Ask if he manages to eat and sleep well given he has his hands full, and he shrugs, “Poori raat nahi, dukan bas dhai baje tak khula rehta hain. Waise bhi is saal utna zyada kaam nahi hain (The shop is open only until 2.30am. Anyhow, we've not received much tailoring work this year). All the same, if you try to linger on to steal a couple of photographs, you'd be greeted with an older, sterner voice floating out of the store room. “Koi photo woto ki zaroorat nahi hain” (No need to click photos)!
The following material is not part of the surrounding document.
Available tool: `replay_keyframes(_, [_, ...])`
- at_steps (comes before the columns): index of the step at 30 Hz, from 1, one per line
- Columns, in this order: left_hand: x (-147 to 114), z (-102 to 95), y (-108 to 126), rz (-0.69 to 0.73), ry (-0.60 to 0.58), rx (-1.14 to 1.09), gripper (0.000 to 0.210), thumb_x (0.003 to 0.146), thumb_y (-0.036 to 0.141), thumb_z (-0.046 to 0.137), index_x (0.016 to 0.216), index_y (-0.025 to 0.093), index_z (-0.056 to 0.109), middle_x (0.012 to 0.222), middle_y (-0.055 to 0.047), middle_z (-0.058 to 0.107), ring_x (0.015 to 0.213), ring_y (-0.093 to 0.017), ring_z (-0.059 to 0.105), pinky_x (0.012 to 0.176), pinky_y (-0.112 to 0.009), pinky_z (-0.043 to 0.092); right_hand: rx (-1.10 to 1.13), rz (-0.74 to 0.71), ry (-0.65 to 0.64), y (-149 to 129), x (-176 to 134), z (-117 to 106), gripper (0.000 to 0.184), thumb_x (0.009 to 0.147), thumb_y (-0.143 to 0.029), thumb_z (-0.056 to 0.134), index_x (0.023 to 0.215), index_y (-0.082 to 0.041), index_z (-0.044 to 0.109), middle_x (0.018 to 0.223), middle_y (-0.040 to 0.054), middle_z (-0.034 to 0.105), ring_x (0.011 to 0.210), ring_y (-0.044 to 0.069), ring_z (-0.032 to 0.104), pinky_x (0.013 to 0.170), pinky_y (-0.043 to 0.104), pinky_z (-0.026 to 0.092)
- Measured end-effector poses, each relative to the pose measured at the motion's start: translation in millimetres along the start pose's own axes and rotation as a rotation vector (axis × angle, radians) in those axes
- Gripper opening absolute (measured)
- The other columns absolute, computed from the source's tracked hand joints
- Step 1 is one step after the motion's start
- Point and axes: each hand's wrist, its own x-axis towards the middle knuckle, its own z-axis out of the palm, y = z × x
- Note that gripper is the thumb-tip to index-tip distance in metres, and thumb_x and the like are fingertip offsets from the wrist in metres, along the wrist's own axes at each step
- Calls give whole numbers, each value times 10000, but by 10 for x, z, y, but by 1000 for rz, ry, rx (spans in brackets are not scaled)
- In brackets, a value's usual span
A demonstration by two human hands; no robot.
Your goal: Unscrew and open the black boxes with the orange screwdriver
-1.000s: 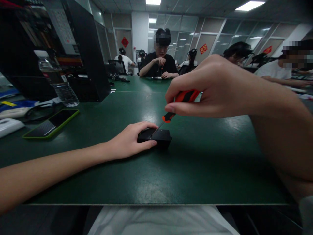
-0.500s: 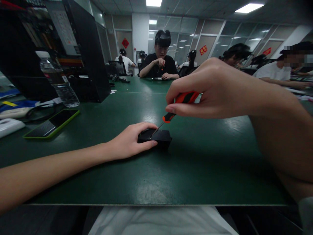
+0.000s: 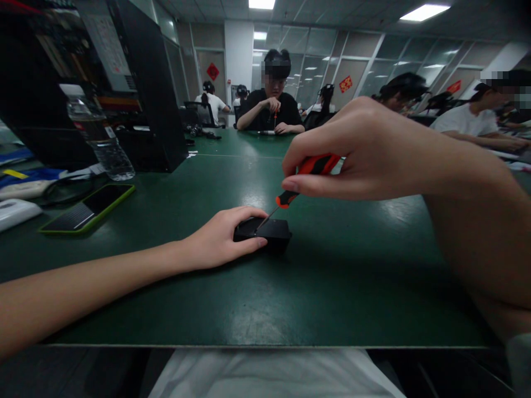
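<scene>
A small black box-shaped case (image 3: 276,235) lies on the green table (image 3: 323,298). Thumb and fingers of my left hand (image 3: 224,237) grip its left end from both sides and press it to the tabletop. My right hand (image 3: 344,149) is closed around the red and black handle of a screwdriver (image 3: 317,165). The shaft slants down to the left, and its tip meets the top face of the case between my left thumb and forefinger. Whether a screw sits under the tip is too small to tell.
To the left lie a phone in a green case (image 3: 89,210) and a white object (image 3: 19,214). Behind them stand a water bottle (image 3: 102,138) and an open black computer tower (image 3: 145,83). Across the table sits a person (image 3: 271,108) holding a screwdriver. The table's front edge (image 3: 265,346) is close to me.
Almost nothing differs. Both hands, the screwdriver and the black case keep their places, apart from a very slight shift of the whole view.
</scene>
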Motion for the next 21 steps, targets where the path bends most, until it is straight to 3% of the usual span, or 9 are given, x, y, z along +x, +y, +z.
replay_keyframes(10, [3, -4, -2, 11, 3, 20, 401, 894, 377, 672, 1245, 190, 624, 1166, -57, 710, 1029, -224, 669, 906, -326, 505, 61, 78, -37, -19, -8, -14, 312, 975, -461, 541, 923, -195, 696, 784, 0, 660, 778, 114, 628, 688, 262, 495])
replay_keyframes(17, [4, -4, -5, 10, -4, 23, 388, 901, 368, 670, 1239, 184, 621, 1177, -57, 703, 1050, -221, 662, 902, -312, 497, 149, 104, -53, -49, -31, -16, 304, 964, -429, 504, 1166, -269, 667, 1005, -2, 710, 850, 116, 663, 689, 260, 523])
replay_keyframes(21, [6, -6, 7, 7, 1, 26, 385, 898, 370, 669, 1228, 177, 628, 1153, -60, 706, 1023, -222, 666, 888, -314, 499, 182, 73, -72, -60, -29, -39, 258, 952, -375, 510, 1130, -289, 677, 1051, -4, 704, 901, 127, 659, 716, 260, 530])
But chances are good man Taufi would give employer uncle the slip and let you capture just one frame—his universe of chaos and colours—before heading back to finish what remains of his work.
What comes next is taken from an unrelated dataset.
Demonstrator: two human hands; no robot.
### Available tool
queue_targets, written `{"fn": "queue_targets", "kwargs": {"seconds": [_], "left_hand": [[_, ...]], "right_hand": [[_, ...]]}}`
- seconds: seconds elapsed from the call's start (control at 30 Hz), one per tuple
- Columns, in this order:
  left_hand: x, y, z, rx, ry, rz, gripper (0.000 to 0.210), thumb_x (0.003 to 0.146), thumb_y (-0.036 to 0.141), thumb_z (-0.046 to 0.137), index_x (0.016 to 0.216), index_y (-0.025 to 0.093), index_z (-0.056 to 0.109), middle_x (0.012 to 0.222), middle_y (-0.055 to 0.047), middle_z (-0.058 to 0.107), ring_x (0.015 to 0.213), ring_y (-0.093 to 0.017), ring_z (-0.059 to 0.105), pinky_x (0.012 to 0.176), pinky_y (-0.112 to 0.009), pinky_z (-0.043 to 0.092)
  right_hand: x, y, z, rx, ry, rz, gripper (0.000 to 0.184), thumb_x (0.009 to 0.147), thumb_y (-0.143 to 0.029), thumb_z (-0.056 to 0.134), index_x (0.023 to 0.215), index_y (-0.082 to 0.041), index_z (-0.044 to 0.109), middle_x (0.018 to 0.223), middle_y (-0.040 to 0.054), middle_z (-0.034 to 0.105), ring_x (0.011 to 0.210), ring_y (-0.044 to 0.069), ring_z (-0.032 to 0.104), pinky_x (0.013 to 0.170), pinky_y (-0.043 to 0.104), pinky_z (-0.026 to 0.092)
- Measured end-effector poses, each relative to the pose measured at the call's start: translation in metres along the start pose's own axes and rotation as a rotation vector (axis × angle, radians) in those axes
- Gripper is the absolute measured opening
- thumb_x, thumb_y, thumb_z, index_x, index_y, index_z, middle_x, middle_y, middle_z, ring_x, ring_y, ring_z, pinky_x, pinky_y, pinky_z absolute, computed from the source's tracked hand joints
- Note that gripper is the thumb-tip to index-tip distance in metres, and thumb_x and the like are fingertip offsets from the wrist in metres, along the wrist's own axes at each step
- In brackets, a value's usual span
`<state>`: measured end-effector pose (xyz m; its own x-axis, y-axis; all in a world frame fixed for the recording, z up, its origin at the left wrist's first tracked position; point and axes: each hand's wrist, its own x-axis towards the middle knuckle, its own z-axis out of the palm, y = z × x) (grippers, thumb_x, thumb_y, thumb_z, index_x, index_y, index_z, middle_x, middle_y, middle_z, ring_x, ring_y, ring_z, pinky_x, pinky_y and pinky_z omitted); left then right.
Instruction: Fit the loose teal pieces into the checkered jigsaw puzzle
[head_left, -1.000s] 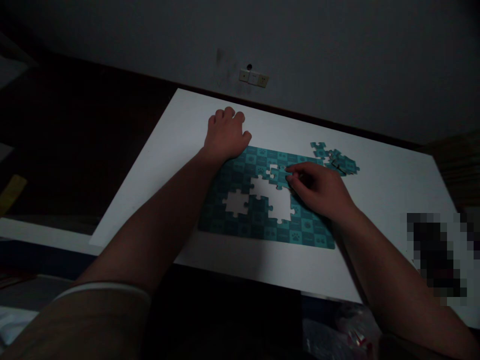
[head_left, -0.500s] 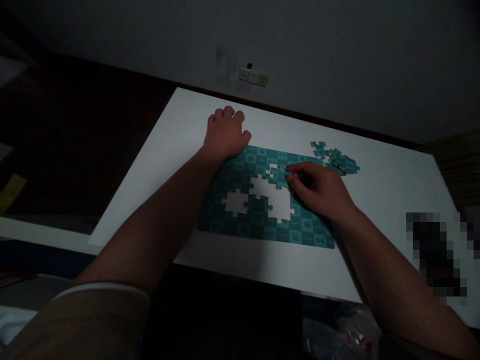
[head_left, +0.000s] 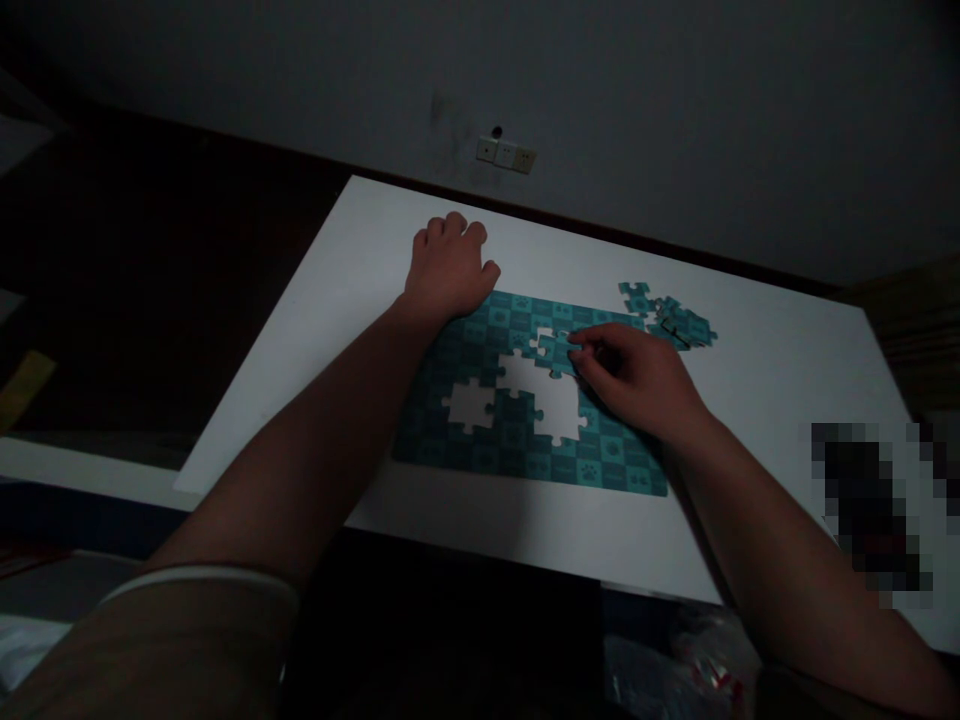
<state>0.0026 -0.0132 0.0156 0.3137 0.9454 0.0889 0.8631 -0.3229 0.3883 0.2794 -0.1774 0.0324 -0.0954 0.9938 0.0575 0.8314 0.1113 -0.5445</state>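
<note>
On a white rectangular tabletop (head_left: 787, 400) lies a flat teal checkered jigsaw puzzle (head_left: 600, 460), mostly assembled, with a closed-in gap (head_left: 471, 405) toward its left and a larger irregular gap (head_left: 557, 405) near its middle. The right hand (head_left: 637, 375) has its thumb and forefinger clamped on the right edge of a teal interlocking puzzle piece (head_left: 553, 352) at the far side of the larger gap, white showing beside it; the step in hand appears to be seating it, which would call for matching its tabs to the neighbouring sockets. The left hand (head_left: 448, 265) rests beyond the puzzle's far left corner, fingers slightly apart, holding nothing visible. Loose teal pieces (head_left: 682, 325) lie heaped beyond its far right corner. Below the tabletop sits a crumpled clear plastic bag (head_left: 645, 675); its contents are too dark to identify.
</note>
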Motion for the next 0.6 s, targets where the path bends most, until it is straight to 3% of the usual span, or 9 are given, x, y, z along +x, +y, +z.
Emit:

The family: Of samosas and empathy

Bushra Khan doesn't mind the long weeks leading up to Eid al-Fitr. In fact, she waits for them. In Khan's family, the heart and the hearth start gravitating moonwards as early as fifteen days into Shaban—the month preceding Ramzan, according to the Islamic lunar calendar. It is around the halfway mark of Shaban that Khan and her parents start observing fasts to prepare the body and mind for the long days of Ramzan sans food and liquid, the month during which observing Muslims allow themselves just two meals — suhoor, before dawn, and iftaar, after sunset.

Part of a 24-building Muslim community in Mumbai's central suburb of Kurla, preparations are fairly typical in the hair and make-up artist's family. Yards of fine cotton purchased, designs finalised—chic for the daughter, embellished for the parents—the materials are bundled off to trusted tailors, who would get that neckline right and ready one week before Ramzan. At about the same time as the salwar kameez, palazzos, and lately, long kurtas with cigarette pants, troop in the month's reserve of kabuli chana, hara vatana, ginger, garlic, raw spices, butter, raisins and Rooh Afza. Over the next few days, spices are ground up, samosa skins fried with the fillings rolled out in batches and meat stocked up in modest amounts so the spring rolls and chicken cutlets make it fresh to the iftaar table. There's nothing extraordinary about the heaps of papayas and melons that sit in the refrigerator either—scouted out ripe from the local bazaar so they can be thrown into the daily fruit chaat.

What is special about the days rolling into Eid at the Khan household is the family's refusal to limit its interpretation to “fasting and feasting” alone. “Ramzan, for me, is more mental than physical. It is about training my mind to be conscious and empathetic—and my body, resilient,” explains Khan, who observed her first full fast (from sunrise to sunset) at the age of eight. To flesh out her convictions, Khan saves her zakat—the Islamic tax that encourages Muslims to donate 2.5 per cent of their savings to charity—on a monthly basis, rather than annually, during Ramzan, as prevalent. “Those in real need cannot wait for Ramzan to come around! The kid waiting for school admission, or the patient in need of medical assistance will have no use of the zakat if it doesn't reach them in time,” reasons Khan. To teach herself restraint, Khan has even stopped binging at iftars. “We don't do elaborate snack spreads anymore. One type of snack a day is the golden rule. We even have a head count for the samosas,” laughs Khan. But less samosas in your system should not amount to less sensitivity. “That's the goal. To observe the harder rules without losing touch with your softness. Observing Ramzan does not mean I get to snap at others, or be, what do you call it? Hangry! (angry because you are hungry)”

As the days close in, festive cheer begins to replace this purposeful solemnity. “A couple of days before Eid, you'll find me running around the house, applying mehendi on my mother or aunts' palms, soaking charoli seeds or chopping up dry fruits for the sheer kurma that Mummy prepares on Eid morning,” says Khan. It is the familiarity of these rituals, very often thrown open to neighbours and friends, that comforts the likes of Khan, whose understanding of religion is essentially underlined by reason. “Eid, simply, is about loving. After the prayers and the biriyani-butter chicken, what really stays with me are those few hours in the evening, spent in the company of a brother who flies in from Qatar and a married elder sister, who comes home to her family. As an adult, this makes up for the disappointment of not receiving Eidi like we used to as children.”